Passar horas em uma casa lotada já parece sufocante por si só. Pode piorar bastante se somarmos a isso o fato de você estar sendo controlada e observada pelos seus pais, que lhe instruíram sobre como agir e responder a eventuais perguntas sobre sua vida. Agora, beira ao absurdo encontrar sua ex-namorada e seu atual sugar daddy (ou seja, o cara mais velho com quem você está transando em troca de dinheiro) nesse mesmo local.

Atenção: este texto contém spoilers!

É assim que a história de Shiva Baby, escrito e dirigido por Emma Seligman, começa a se desenrolar com um detalhe importante: a casa está lotada devido a um shivá, período de luto no judaísmo. No entanto, o que menos enxergamos são lágrimas de adeus a um ente querido. Aquele é, acima de tudo, um evento social marcado pelo reencontro de velhos conhecidos que conversam sobre a vida alheia, o peso e a aparência das meninas, suas futuras carreiras e vida amorosa, sem deixar de lado as especulações e julgamentos sobre a esposa de um conhecido.

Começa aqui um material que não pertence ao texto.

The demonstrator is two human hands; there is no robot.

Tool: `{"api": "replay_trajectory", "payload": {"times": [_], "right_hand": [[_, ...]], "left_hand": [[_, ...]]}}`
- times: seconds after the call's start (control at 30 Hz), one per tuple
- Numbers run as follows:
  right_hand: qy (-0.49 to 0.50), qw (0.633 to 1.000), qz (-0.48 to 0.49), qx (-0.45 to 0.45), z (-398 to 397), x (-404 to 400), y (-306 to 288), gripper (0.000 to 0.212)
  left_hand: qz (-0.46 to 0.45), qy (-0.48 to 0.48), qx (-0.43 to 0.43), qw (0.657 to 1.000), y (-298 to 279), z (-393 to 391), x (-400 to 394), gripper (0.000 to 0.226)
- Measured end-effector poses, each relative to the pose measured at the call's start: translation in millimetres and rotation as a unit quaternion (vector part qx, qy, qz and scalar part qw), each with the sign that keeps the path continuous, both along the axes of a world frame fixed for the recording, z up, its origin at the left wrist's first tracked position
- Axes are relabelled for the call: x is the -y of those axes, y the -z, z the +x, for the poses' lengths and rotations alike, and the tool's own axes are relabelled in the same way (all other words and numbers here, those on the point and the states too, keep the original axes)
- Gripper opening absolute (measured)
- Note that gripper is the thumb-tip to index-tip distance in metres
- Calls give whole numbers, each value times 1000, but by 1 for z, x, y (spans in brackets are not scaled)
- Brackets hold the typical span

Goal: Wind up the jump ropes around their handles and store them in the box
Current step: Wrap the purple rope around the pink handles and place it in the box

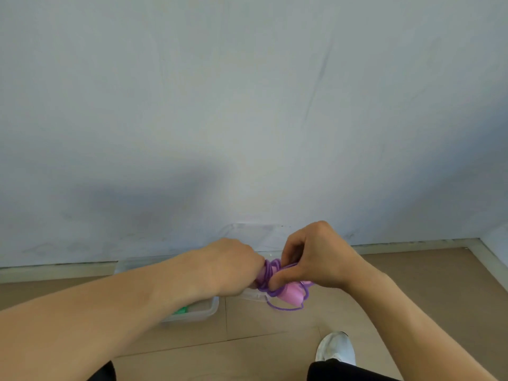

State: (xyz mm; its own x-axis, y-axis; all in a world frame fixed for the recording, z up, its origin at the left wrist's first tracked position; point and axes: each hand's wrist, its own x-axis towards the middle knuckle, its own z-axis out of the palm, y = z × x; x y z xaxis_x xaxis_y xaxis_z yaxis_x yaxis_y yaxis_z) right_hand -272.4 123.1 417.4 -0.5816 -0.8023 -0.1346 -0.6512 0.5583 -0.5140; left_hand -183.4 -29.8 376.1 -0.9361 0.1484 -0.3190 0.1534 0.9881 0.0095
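A purple jump rope (286,307) is coiled around its pink handles (292,294) in front of me. My left hand (231,268) grips the left end of the handles. My right hand (316,259) pinches the rope coils against the handles with thumb and fingers. A loose loop of rope hangs below the handles. A clear plastic box (203,312) stands on the floor under my left forearm, with something green (181,310) inside it. Much of the box is hidden by my arm.
A clear lid (255,236) leans against the pale wall (247,105) behind my hands. The floor (261,358) is beige tile. My white shoe (336,347) is at the lower right.
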Motion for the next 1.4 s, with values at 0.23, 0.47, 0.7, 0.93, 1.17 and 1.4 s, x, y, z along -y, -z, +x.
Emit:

A marcação do gênero feminino na última frase não foi por acaso. Os assuntos geralmente giram em torno da vida das mulheres e jovens, sendo trazidos, ironicamente ou não, por outras mulheres. Danielle (Rachel Sennott), personagem que acompanhamos nesse evento, tem seu peso e sua alimentação questionados do início ao fim do filme, inclusive ouvindo suposições de que possa estar com anorexia. Toda essa obsessão pelo seu peso, alimentação e corpo é contrastada com outros personagens que comem o tempo inteiro, e com uma mesa farta sendo reposta incansavelmente, nos causando certo desconforto e até mesmo aversão àquela comida.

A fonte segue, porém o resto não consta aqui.